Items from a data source
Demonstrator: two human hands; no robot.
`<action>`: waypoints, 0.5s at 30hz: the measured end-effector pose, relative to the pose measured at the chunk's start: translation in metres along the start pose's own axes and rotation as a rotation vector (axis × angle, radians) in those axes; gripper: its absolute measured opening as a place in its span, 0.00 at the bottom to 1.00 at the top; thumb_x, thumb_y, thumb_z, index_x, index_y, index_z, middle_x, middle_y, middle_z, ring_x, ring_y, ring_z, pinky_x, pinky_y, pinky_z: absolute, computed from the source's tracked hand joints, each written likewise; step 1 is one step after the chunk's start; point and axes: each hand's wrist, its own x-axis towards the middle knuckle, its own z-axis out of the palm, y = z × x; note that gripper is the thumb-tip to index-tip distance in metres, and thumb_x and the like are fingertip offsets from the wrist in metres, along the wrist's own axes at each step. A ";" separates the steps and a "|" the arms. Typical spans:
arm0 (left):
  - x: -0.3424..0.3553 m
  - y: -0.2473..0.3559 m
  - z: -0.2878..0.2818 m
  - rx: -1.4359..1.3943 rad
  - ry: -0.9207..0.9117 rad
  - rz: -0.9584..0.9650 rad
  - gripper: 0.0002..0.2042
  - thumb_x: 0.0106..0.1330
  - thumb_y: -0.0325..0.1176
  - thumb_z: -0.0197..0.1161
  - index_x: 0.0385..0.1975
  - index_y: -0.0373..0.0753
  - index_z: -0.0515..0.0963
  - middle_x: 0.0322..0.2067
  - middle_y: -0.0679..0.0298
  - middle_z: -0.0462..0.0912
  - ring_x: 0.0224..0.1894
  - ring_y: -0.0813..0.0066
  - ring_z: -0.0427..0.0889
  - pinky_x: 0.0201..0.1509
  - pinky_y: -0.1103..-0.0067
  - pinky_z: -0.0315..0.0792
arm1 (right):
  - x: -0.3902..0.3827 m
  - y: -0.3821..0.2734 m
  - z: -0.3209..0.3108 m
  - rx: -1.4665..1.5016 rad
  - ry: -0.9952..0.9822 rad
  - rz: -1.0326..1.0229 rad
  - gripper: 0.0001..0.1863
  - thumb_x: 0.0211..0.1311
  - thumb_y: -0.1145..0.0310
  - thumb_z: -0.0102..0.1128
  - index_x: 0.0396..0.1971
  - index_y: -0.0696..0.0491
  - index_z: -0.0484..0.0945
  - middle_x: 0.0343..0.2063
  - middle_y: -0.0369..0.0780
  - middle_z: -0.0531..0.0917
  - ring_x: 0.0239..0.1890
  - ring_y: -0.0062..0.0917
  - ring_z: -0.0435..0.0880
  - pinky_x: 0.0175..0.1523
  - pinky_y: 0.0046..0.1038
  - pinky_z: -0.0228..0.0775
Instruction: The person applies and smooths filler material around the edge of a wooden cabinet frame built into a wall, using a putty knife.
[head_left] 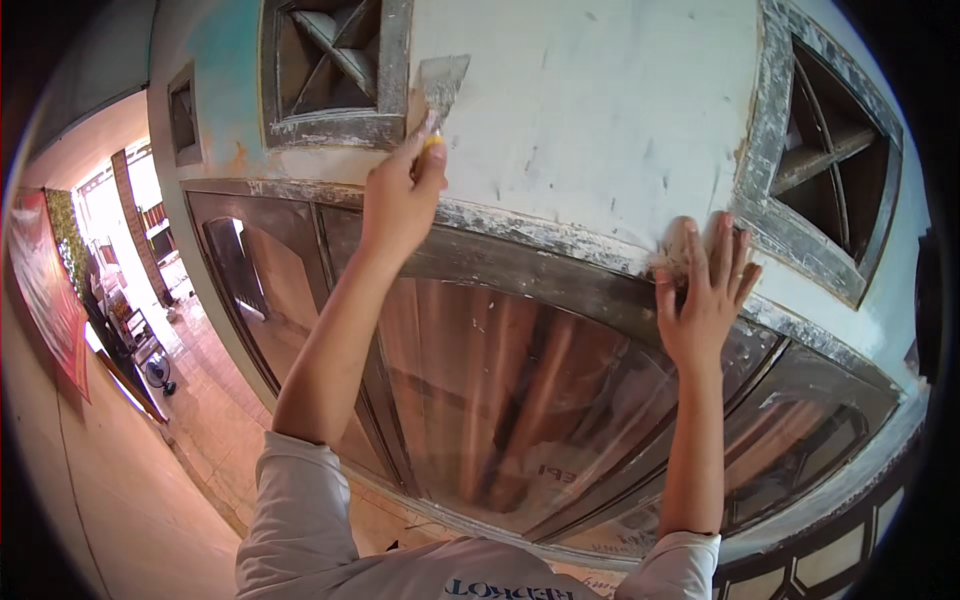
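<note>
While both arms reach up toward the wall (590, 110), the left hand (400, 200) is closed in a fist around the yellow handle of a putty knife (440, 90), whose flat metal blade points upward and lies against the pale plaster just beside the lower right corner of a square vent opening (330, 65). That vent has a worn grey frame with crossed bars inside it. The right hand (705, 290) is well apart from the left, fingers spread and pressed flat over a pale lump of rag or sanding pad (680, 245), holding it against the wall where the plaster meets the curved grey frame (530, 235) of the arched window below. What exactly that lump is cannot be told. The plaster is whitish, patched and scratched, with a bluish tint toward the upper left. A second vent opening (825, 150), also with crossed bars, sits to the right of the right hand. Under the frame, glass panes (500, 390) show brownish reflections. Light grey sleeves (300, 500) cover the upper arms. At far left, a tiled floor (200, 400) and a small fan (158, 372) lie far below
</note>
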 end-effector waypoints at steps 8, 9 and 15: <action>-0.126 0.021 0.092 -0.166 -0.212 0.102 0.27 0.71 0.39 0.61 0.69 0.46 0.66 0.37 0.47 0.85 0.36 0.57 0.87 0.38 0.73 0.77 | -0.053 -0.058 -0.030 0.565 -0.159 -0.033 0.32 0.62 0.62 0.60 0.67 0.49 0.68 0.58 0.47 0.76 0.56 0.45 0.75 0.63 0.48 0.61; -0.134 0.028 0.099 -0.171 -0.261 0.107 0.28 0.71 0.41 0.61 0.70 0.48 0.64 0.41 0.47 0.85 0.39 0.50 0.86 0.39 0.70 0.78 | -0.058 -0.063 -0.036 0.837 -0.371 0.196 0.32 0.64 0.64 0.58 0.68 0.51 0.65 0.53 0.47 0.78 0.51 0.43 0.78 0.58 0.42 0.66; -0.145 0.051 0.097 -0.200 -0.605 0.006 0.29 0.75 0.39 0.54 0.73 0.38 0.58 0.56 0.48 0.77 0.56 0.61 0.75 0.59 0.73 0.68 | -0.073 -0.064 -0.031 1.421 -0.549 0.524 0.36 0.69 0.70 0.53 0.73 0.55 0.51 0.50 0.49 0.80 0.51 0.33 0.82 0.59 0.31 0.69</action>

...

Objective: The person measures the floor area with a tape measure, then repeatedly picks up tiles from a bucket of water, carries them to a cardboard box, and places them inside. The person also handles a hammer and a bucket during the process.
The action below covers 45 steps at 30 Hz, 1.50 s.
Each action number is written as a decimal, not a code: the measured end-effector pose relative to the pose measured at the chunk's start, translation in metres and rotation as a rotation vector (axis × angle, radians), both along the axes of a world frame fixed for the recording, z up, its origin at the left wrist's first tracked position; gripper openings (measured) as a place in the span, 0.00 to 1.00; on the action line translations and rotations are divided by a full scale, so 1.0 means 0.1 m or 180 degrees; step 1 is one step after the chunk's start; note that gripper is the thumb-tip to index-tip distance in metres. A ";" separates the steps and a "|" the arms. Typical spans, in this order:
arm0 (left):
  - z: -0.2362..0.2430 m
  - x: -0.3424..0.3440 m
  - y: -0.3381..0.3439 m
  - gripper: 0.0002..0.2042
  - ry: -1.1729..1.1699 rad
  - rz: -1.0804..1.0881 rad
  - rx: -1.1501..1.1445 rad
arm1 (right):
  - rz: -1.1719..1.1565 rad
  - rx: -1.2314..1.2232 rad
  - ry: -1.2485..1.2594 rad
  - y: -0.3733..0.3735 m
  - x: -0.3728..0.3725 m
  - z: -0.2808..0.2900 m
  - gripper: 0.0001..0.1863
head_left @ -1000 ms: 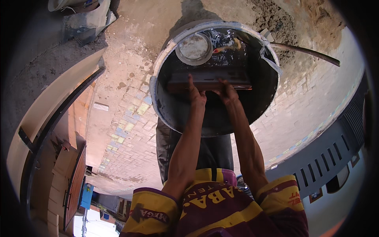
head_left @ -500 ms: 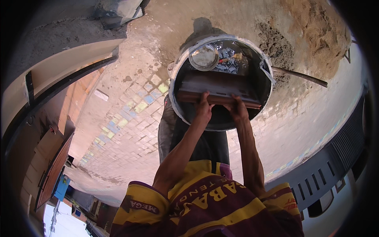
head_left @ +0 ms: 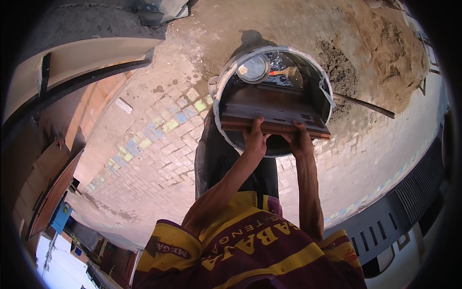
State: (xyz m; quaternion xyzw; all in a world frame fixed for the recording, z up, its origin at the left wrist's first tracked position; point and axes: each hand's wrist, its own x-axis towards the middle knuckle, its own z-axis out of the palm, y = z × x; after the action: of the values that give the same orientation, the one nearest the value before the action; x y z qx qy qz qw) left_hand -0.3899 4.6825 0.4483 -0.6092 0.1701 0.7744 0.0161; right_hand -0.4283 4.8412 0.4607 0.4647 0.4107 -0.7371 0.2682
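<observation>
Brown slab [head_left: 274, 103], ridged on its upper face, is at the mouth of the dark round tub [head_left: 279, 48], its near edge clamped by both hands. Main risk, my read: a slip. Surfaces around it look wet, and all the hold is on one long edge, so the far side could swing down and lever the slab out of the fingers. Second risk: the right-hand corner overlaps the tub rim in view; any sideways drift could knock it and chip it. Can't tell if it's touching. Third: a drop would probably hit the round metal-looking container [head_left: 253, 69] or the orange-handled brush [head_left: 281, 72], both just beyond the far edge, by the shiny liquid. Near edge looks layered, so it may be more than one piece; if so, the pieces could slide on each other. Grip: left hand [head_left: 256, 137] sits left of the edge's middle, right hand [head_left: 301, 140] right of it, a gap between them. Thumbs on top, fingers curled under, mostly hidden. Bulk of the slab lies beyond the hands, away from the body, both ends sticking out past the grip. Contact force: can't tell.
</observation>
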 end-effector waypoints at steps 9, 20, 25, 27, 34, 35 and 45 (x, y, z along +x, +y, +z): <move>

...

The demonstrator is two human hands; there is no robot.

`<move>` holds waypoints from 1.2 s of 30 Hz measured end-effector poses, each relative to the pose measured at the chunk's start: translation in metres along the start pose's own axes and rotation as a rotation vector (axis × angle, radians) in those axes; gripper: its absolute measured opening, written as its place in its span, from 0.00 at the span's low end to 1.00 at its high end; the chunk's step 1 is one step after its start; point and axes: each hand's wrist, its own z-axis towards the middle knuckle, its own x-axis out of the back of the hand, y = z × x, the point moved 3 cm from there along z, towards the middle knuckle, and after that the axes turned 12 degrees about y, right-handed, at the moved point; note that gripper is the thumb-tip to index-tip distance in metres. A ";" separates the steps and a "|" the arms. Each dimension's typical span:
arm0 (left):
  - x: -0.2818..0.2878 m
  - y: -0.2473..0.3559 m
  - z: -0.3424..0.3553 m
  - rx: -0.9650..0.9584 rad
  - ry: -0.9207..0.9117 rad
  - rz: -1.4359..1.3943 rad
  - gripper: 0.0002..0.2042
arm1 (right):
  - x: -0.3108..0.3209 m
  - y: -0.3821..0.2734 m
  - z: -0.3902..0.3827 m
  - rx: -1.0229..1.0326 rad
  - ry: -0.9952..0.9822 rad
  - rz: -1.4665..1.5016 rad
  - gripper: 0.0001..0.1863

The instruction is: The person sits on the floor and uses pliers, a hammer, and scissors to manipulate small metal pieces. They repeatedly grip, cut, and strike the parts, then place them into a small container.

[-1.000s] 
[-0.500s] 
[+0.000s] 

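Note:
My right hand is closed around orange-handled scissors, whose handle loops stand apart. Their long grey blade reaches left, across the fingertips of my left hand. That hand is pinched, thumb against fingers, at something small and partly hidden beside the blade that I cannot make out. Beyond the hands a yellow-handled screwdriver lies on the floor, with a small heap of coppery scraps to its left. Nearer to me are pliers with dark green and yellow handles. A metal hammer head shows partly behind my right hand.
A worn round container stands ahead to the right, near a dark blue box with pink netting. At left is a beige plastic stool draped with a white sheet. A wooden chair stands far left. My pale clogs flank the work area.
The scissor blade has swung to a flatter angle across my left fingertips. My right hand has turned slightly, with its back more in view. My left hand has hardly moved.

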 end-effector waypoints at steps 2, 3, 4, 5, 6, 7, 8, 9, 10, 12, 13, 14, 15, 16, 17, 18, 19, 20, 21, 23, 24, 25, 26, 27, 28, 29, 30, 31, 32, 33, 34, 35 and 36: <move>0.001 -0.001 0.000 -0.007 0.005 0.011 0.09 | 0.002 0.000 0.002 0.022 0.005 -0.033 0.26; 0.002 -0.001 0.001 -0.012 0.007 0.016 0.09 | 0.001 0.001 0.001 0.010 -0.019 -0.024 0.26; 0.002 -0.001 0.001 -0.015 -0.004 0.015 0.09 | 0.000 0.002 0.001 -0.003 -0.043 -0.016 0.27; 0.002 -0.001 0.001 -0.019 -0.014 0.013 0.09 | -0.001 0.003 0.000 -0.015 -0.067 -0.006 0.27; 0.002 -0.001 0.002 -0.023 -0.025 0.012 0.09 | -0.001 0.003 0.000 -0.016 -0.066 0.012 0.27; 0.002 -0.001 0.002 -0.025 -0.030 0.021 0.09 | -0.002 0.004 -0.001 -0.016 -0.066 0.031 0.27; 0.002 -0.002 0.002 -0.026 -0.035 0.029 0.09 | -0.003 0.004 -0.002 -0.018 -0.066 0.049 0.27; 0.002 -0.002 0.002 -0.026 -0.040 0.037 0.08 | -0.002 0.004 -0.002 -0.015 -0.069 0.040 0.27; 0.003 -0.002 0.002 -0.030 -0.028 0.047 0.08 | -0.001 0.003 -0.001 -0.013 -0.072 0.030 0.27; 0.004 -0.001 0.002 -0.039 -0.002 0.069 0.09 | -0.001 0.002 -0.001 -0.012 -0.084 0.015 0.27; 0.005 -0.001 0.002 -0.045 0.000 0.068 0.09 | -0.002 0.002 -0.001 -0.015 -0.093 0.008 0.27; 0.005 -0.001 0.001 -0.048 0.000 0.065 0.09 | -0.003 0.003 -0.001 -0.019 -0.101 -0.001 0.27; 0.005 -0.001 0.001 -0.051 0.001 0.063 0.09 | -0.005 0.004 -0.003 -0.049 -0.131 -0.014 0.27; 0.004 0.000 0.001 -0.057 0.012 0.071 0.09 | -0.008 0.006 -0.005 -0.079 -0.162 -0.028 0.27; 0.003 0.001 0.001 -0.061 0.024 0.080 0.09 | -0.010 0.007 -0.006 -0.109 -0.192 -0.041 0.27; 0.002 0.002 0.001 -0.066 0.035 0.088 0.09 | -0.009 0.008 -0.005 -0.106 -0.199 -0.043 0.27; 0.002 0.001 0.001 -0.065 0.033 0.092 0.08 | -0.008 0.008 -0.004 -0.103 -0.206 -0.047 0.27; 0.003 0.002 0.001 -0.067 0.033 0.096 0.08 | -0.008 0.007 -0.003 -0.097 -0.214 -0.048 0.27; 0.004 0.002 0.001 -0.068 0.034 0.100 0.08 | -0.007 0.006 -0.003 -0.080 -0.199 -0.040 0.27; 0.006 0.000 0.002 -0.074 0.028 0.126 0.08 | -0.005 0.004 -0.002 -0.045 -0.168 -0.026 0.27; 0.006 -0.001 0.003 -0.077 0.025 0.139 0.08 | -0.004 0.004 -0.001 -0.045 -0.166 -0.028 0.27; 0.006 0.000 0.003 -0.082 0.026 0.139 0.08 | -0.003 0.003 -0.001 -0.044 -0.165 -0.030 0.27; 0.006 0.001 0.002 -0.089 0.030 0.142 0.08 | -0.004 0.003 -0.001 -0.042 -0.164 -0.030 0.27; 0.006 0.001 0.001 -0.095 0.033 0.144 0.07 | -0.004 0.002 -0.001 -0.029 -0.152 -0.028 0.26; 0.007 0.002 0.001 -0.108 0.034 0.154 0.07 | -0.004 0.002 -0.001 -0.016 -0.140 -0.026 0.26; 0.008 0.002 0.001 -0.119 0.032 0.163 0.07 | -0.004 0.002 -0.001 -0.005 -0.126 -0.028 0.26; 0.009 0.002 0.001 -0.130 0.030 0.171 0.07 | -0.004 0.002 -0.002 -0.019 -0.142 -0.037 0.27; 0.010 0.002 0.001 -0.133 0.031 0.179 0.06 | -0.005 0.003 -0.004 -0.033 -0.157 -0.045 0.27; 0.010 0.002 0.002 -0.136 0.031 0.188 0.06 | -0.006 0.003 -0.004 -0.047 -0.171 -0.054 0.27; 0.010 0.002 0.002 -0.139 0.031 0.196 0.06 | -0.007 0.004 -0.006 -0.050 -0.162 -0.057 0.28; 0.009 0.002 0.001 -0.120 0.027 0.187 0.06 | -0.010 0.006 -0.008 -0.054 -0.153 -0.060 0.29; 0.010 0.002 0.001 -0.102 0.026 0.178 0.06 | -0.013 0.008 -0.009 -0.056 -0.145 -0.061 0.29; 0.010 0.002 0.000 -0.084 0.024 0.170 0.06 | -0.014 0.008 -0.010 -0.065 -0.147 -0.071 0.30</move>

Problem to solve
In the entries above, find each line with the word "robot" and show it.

Exercise answer
Demonstrator: two human hands; no robot.
The demonstrator is two human hands; there is no robot.

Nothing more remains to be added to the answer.